だから、死んだからといって、冷蔵庫に入れるのに抵抗があって1時間くらいグズグズした。
葬儀が済み、一人の家に帰ってきた。
もう10年以上この部屋で一人暮らしをしているが、
この2年、ハムスターを中心にした生活をしていたせいで、何者かの気配がない、何者にもペースを乱されない空間というのが単純に新鮮だった。
ハムスターを飼う前は、こういう生活をしてたんだよな……
よくこんな静けさの中で暮らしていたなと思う。
毎日夜に2時間、ハムスターの散歩につきあうための時間を取り分けていたから、ハムスターが寝たきりになってからその時間がヒマになってしまった。
いや、家事を中断させられることがないから、いろんな雑用がむしろ捗った。
でも、変な所に入っちゃったハムスターを追いかけて、いらん手間に煩わされている方が良かった。
料理をしていて、小さな同居人のために、野菜を小さく切り分けて残しておく必要ももうない。
全部鍋に入れても、もう大丈夫なのだ。
何をしていても、不在のハムスターのことばかり考えて、何時間も涙が止まらなかった。
でも、その涙の中にはさみしいとか、悲しい、というのももちろんあるけど、「一緒にいられて、楽しかったなという嬉しい気持ち」とか「ハムスターと過ごした素晴らしい日々を思い出して胸がいっぱいになる感動」とか、「最後までお世話できた、という達成感」もあり、悲しいばかりではないのだということも、発見だった。まぁ、結局泣くのは変わらないんだが……
また、ハムスターを飼おうと思う。
本当に本心を言うと、老いるハムスターをただ見守るのも、愛したハムスターと別れるのも辛すぎて、
もう飼いたくない、と正直思う。
でも、ハム太郎と過ごした日々を「悲しい出来事」にしてしまいたくない。
ハムスターと暮らして、ほとんどは楽しかったし、素晴らしかったのだから、そのように結論したいし、そのように結論するのならば、また飼うべきだと思うのだ。
それに、ハム太郎だけでなく、「ハムスター」という種族に対し、引き続き飼養を続けることは恩返しにならないだろうか。
いや、本来野生動物である生き物をペットとして人間のそばで飼育することには当然否定的な意見もあるだろう。
しかし自然界においても異なる種同士が共生関係を結ぶことはある。例えばアリとアブラムシや、ハゼとエビなどだ。
そのような意味では、現在地球上で最も繁栄した種族である人間に寄生しようという生き物がいたとしても何ら不思議ではない。
実際に牛や蚕など、人間の世話を前提として種を存続させることに成功している種族はたくさんいる。
では、果たして、ハムスターはどうなのだろう。
微妙だが、特にゴールデンハムスターは中東など内戦の続く地域の原産のハムスターなので、
政情不安から現地調査をすることができず、
現地のハムスターがどれほど生息しているのか?絶滅が危惧されるほど減っているのか、はたまた駆除するべきほど爆殖しているのか?不明とされている。
だとしたら、この離れた土地ではあるが、彼らの1個体でも生命を支えることが、彼らという種族の役に立つのではないか。

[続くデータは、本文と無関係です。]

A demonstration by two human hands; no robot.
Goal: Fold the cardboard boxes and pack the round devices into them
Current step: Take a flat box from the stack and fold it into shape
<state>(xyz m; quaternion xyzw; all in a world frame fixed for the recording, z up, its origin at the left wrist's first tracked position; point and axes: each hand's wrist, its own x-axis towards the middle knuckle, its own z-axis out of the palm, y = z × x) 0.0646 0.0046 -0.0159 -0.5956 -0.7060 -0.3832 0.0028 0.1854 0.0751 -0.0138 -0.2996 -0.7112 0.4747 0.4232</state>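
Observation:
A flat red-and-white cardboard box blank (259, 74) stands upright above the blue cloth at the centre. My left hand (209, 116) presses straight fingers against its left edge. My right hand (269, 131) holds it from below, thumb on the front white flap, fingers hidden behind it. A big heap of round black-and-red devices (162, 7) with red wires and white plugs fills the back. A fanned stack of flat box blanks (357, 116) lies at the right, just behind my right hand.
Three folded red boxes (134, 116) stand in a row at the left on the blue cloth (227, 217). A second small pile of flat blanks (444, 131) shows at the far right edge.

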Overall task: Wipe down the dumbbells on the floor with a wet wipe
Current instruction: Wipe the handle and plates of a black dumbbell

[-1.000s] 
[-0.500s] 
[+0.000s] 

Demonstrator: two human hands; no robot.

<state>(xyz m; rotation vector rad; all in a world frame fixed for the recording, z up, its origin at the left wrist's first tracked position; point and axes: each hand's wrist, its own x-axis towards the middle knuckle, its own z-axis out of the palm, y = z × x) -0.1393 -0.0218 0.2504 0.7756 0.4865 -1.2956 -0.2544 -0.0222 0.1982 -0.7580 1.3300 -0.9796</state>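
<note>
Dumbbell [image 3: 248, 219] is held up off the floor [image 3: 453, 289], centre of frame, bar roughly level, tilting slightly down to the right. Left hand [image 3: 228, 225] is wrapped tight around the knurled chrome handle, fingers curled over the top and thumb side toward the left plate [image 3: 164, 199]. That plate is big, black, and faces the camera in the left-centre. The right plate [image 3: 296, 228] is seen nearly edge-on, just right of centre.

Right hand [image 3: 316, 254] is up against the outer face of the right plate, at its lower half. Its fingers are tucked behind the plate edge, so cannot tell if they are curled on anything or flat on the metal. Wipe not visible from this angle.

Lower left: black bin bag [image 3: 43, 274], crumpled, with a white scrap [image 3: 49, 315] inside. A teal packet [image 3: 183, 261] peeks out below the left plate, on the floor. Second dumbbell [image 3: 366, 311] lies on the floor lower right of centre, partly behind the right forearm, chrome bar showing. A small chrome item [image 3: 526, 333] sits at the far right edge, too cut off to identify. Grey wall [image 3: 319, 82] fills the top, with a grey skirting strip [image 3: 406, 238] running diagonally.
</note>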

また、彼らとの生活から彼らの福祉のためにできることを多少なりとも試行錯誤し、発見があればそれを発信し共有することで、ハムスターという種族の繁栄に少しでも貢献できるのではないか。
それに、ペットを失った人に対してこれまで自分が安易に言ってきた「新しい子を迎えなよ」というアドバイスの責任を、自分でも一度は負わなければ。

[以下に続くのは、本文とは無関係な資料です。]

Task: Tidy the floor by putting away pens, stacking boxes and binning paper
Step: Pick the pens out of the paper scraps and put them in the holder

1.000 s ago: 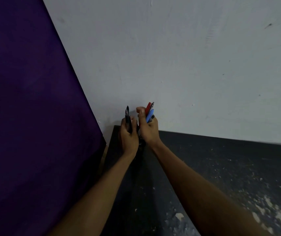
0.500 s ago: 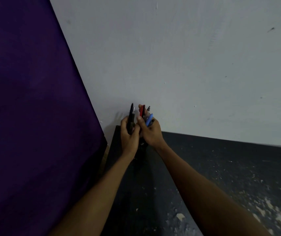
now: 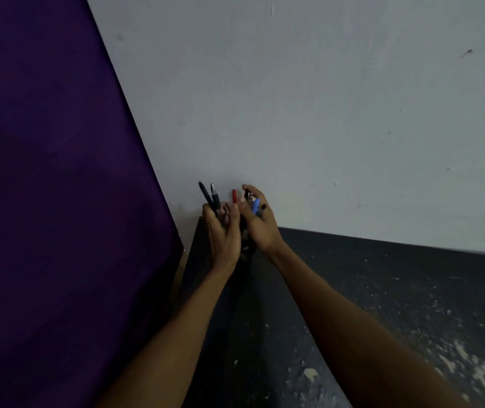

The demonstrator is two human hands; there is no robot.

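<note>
Both hands are raised together in front of a pale wall, just above the dark floor. My left hand (image 3: 223, 234) grips two black pens (image 3: 210, 197) that stick up and lean left. A red pen (image 3: 234, 196) stands between the two hands; I cannot tell which hand holds it. My right hand (image 3: 257, 223) grips a bunch of pens, among them a blue pen (image 3: 255, 206) and dark ones. The lower ends of the pens are hidden by my palms.
A large purple panel (image 3: 58, 201) fills the left side. The pale wall (image 3: 323, 113) meets the dark floor (image 3: 382, 290), which carries pale specks and scraps (image 3: 310, 373) at the lower right. A dark strip of shadow runs beneath my arms.
My left hand now holds two black pens instead of one. The red pen has shifted out of the right hand's bunch to the gap between the hands.
</note>
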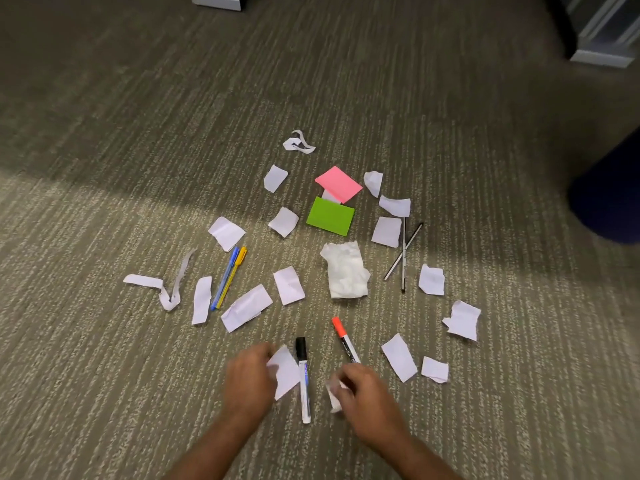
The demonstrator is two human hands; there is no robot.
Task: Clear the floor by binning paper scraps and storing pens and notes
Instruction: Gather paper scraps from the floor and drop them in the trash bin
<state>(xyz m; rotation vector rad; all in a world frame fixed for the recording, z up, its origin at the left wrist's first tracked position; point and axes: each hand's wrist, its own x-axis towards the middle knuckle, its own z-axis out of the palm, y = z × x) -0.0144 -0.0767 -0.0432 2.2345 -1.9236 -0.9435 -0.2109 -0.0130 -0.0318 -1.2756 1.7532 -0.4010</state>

また2年後に、こんな思いをするのかと思うと憂鬱でしかない。
でも、もはや、ハムスターのかすかな生活音のしない生活に戻ることはできないような気がする……。
ハムスターが自分の気持ちを自分の言葉で語ることができないから、どうしてもこちらのエゴに付き合わせることにはなってしまうのだが、また一緒に暮らしてくれる子を探そうと思う。
話を戻そう。
ハム太郎が亡くなってまだ喪失感が大きくて、夢みたいな心地がする。
このあとまた違う感情が出てくるのだろうか。
ゆうべもよく眠れなくて、泣きすぎて頭と目が痛いのに今日は仕事だ。その後も予定が詰まっている。ちゃんと働けるのだろうか。なんか悪いものをもらいそうで不安だ。

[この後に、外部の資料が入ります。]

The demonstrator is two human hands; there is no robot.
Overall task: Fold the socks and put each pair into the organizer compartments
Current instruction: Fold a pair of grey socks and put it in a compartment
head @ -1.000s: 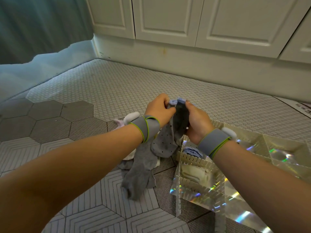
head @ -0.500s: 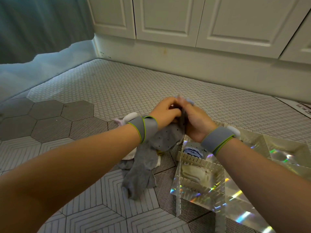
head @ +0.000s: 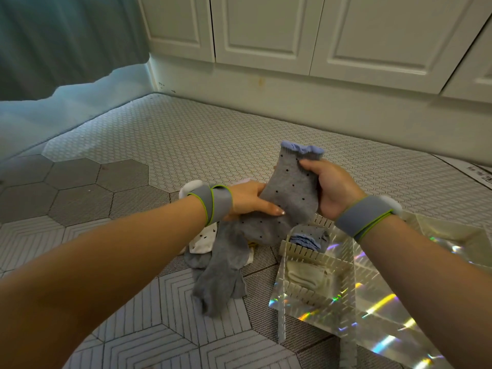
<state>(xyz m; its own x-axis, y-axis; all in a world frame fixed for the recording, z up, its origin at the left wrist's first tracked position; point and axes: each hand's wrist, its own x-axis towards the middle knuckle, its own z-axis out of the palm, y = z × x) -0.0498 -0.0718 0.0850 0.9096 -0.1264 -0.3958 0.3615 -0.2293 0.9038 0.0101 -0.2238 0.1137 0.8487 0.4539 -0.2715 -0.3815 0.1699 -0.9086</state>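
Grey dotted sock [head: 291,187] held above the sock pile [head: 221,272]: our right hand [head: 332,190] grips below its blue cuff, our left hand [head: 247,199] pinches the lower part.

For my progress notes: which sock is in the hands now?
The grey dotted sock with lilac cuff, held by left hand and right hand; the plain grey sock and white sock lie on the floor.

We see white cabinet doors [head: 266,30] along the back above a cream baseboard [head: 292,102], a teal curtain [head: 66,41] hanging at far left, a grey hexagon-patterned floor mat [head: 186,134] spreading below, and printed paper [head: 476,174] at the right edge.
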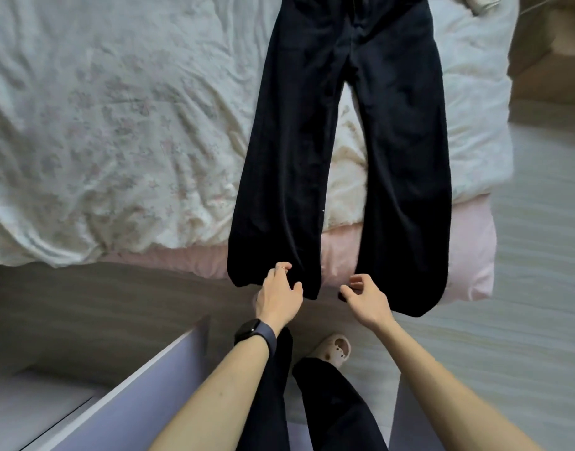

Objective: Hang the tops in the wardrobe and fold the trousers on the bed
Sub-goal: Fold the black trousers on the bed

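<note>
black trousers (312, 157) overhang the bed (116, 125); left hand (279, 292) pinches one hem, right hand (365, 297) curled, hold unclear; a lopsided tug could slide them floorward.

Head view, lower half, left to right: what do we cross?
lavender drawer front → watch → left hand → right hand → pink sheet corner → floor. Trousers left out: they span both hands.

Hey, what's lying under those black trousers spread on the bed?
The black trousers lie on a crumpled white floral duvet; their hems overhang the pink sheet at the bed's edge. Anything directly beneath the fabric is covered.
</note>
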Demonstrator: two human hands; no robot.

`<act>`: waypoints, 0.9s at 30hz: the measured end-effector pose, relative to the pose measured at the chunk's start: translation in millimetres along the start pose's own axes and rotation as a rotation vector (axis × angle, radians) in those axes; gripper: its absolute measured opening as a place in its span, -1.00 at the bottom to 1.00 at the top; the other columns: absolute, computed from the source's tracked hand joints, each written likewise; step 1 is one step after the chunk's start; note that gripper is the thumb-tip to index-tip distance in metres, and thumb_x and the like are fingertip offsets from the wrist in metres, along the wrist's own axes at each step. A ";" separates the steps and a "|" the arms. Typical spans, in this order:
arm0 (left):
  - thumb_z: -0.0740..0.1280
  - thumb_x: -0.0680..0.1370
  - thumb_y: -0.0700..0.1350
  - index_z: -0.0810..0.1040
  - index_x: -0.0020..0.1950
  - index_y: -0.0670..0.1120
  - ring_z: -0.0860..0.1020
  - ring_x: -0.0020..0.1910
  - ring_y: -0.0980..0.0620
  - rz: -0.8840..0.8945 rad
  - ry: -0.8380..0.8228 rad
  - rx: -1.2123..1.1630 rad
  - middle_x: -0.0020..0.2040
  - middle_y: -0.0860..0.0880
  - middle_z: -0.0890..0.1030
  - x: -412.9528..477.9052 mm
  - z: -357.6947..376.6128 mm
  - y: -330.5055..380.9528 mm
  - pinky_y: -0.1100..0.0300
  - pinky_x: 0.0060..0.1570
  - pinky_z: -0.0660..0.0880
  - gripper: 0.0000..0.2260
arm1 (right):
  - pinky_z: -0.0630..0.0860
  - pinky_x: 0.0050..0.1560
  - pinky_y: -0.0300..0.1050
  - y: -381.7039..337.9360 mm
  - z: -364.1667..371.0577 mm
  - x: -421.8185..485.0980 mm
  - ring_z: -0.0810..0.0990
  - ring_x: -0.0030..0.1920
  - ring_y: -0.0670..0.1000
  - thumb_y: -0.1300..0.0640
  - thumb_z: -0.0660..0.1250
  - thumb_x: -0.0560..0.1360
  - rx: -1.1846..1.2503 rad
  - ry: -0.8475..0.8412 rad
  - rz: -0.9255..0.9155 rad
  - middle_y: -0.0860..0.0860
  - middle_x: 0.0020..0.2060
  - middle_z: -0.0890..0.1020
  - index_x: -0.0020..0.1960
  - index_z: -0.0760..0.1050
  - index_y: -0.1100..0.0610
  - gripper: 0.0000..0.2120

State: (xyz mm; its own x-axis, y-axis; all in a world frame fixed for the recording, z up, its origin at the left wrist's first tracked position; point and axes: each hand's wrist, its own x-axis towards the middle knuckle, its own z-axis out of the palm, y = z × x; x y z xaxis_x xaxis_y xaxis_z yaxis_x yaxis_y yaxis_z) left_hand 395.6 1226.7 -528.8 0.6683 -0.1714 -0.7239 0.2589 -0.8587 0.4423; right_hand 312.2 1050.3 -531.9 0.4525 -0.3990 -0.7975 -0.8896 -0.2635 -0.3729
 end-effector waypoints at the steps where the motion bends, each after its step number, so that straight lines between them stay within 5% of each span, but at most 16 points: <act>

でも、ペットを失った人の気持ちをより深く、自分ごととして認識できるようになったことは良かったと思う。
ハムスターでこれなのだから、犬や猫の見送りのさみしさとはいかばかりだろう。
でも、寿命の長さからいって、経験する別離の回数がどうしても多くなるのが短命のペットの宿命だ。
そういう意味で、ハムスターよりも犬や猫の方が、ペットロスになりにくいかもしれない。寿命がハムスターよりは長いから、経験するお別れの回数も、必然減るわけだから。
いや、でも一緒にいる時間が長い分、一回が重いか……
2年間ハムスターを飼ったが、
毎日朝起きたり、仕事から帰ると、真っ先にケージを確認してきた。
小さすぎて死んでるんじゃないかと心配で。
でも昨日を除いて、毎日元気な姿を見せてくれた。
最後まで、というか今も、あのかわいさが当たり前になることはついに無かった。毎日新鮮にかわいくて、毎日新鮮に驚いていた。いつか飽きるのかと思っていたが、最後まで、愛おしすぎて、ハムスターのいる毎日が当たり前になることはついぞなかった。
もっと一緒にいたかったな。
できうる限りの時間を使ってハム太郎と関わるようにしてきたが、まだ全然、ハム太郎のこと、知らないままだったと感じる。そのことは心残りだ。
この後、ハム太郎はどこへ行くのかな。
ハムスターだけが行ける天国で、思うまま好きなだけ散歩できるのだろうか。
私が死んだ後に、いつか会えるのかな。
もう会えないなんて、悲しすぎる。
宗教にはそれなりに詳しいつもりだが、あまりペットの死後に関する情報を既存の伝統的な宗教は人間の死後ほどにははっきり提示していない気がする。
動物の死後を扱っていても、あまりしっくり来ない。
畜生道とかって動物好きにはご褒美過ぎてよくわからない。
ペットが人間にとって重要な意味を持ち始めたのが最近のことだから、ということなのだろうか。
いや、絶対過去にも私以上に動物を愛した人間はいたはずだ。
その人はどうやってペットの死を乗り越えたのだろう。
仕方ないから、自分でハムスターの死後について考えるしかないのだが、なんとなく、私の心に住んでくれているのではないか、と思うことにした。
透明なガラスケージの扉の前で、こっちをじっと見ている。
私のたった一人の友だち。
ありがとう、ごめんね、どこにも行かないで、好きなところにどこへでもお行き、なんでも好きなもの食べよう、いつまでも一緒にいよう。死なないで。
どこへも行かないで。
愛してるよ、ハム太郎。一生忘れない。